Plutôt que de figer l'histoire dans une politique culturelle de normalisation et de bon sens, Cordal utilise le pouvoir de l'image pour rendre le pouvoir visible. Ces images permettent un discours à la fois critique et possible qui façonne simultanément des modes d'action critique capables de mettre en œuvre des actes de résistance collective et promeut une demande radicale de changement structurel et institutionnel. Les "Smoke Signals" de Cordal révèlent le point final d'une société dans laquelle la mémoire historique disparaît, la justice se transforme en une injustice maligne, et l'appel à la liberté perd ses repères éthiques et son potentiel de témoignage moral. Mais plutôt que de produire un art trop disposé à vivre avec ou à ignorer les fantômes du passé, Cordal invoque une politique culturelle dans laquelle le passé n'est jamais mort et, plus concrètement, fait écho à l'affirmation de Primo Levi selon laquelle « chaque époque a son propre fascisme, et nous voyons les signes avant-coureurs partout où la concentration du pouvoir prive les citoyens de la possibilité et des moyens d'exprimer et d'agir selon leur libre arbitre.

Contre cette forme actualisée de politique fasciste, Cordal place l'éducation au cœur d'un projet basé sur l'image qui défie la politique vacante de la sphère des médias sociaux avec sa célébration d'une culture de l'immédiateté, son credo d'intérêt personnel, son individualisme réactionnaire et son attaque sur la conscience et l'empathie. Plutôt que de commercialiser la mémoire, une notion dépouillée du social et une notion régressive de l'agence, Cordal fournit des panneaux indicateurs d'un danger imminent et de la nécessité d'agir en partant du principe que l'avenir n'a pas à reproduire le cauchemar capitaliste actuel. Les installations miniatures de Cordal soulèvent de manière provocante la question de savoir quel genre d'avenir nous voulons et comment les questions d'économie, d'éducation, de politique et de relations sociales peuvent être réimaginées à l'image d'un ordre social socialiste démocratique. Ce qui est crucial dans "Smoke Signals" de Cordal, c'est qu'il incarne un mode d'éducation critique dans lequel la capacité à changer les relations de pouvoir est inextricablement liée à des images qui parlent de nos expériences quotidiennes, nous permettent de réimaginer nos relations aux autres et au monde, tout en produisant une politique culturelle qui permet au public de se réimaginer en tant qu'agents engagés de façon critique.
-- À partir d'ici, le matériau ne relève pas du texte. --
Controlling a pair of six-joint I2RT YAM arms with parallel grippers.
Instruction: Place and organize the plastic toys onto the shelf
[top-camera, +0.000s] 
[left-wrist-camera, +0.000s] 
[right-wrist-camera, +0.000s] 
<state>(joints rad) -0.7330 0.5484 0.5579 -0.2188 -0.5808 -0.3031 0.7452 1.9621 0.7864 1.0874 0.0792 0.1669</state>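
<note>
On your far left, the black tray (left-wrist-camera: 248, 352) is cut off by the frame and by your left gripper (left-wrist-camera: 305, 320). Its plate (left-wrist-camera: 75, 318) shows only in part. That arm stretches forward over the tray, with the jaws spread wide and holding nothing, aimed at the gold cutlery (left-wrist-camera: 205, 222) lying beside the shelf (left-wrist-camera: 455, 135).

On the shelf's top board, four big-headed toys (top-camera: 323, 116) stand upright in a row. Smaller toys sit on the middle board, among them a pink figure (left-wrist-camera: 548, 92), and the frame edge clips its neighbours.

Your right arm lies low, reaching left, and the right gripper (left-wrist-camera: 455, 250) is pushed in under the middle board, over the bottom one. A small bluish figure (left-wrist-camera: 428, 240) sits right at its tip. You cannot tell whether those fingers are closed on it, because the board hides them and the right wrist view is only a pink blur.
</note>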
Le travail de Cordal imagine un monde dans lequel les êtres humains sont connectés à un mode de politique et de solidarité qui embrasse la démocratie comme une lutte continue pour l'égalité, la liberté et la justice. Ses installations et ses images rendent visibles les horreurs d'un monde enraciné dans une violence injurieuse et une pulsion de mort qui est au centre du capitalisme gangster. Contre cette politique de mort qui permet la domestication de l'inimaginable, Cordal propose une politique éducative et culturelle qui rend visible les forces de la violence, de l'ignorance, de la misère et du jetable. Ce faisant, il précise que la création d'une conscience critique, d'une littératie civique et d'une politique collective fondamentales pour s'opposer à un autoritarisme croissant désireux de détruire la vie humaine et la planète tout en légitimant un ordre social qui élève la cupidité, l'inégalité, la richesse et le pouvoir au-dessus du bien commun et des besoins sociaux vitaux. La violence est devenue centrale dans un capitalisme spectaculaire qui prolifère dans les médias sociaux et grand public. Cordal refigure les images spectaculaires de la violence dans le cadre d'une politique culturelle qui élargit la pensée critique plutôt que de la fermer. Ses images défient la terreur de l'atomisation sociale et une politique qui réduit les habitudes sociales et l'action politique au silence.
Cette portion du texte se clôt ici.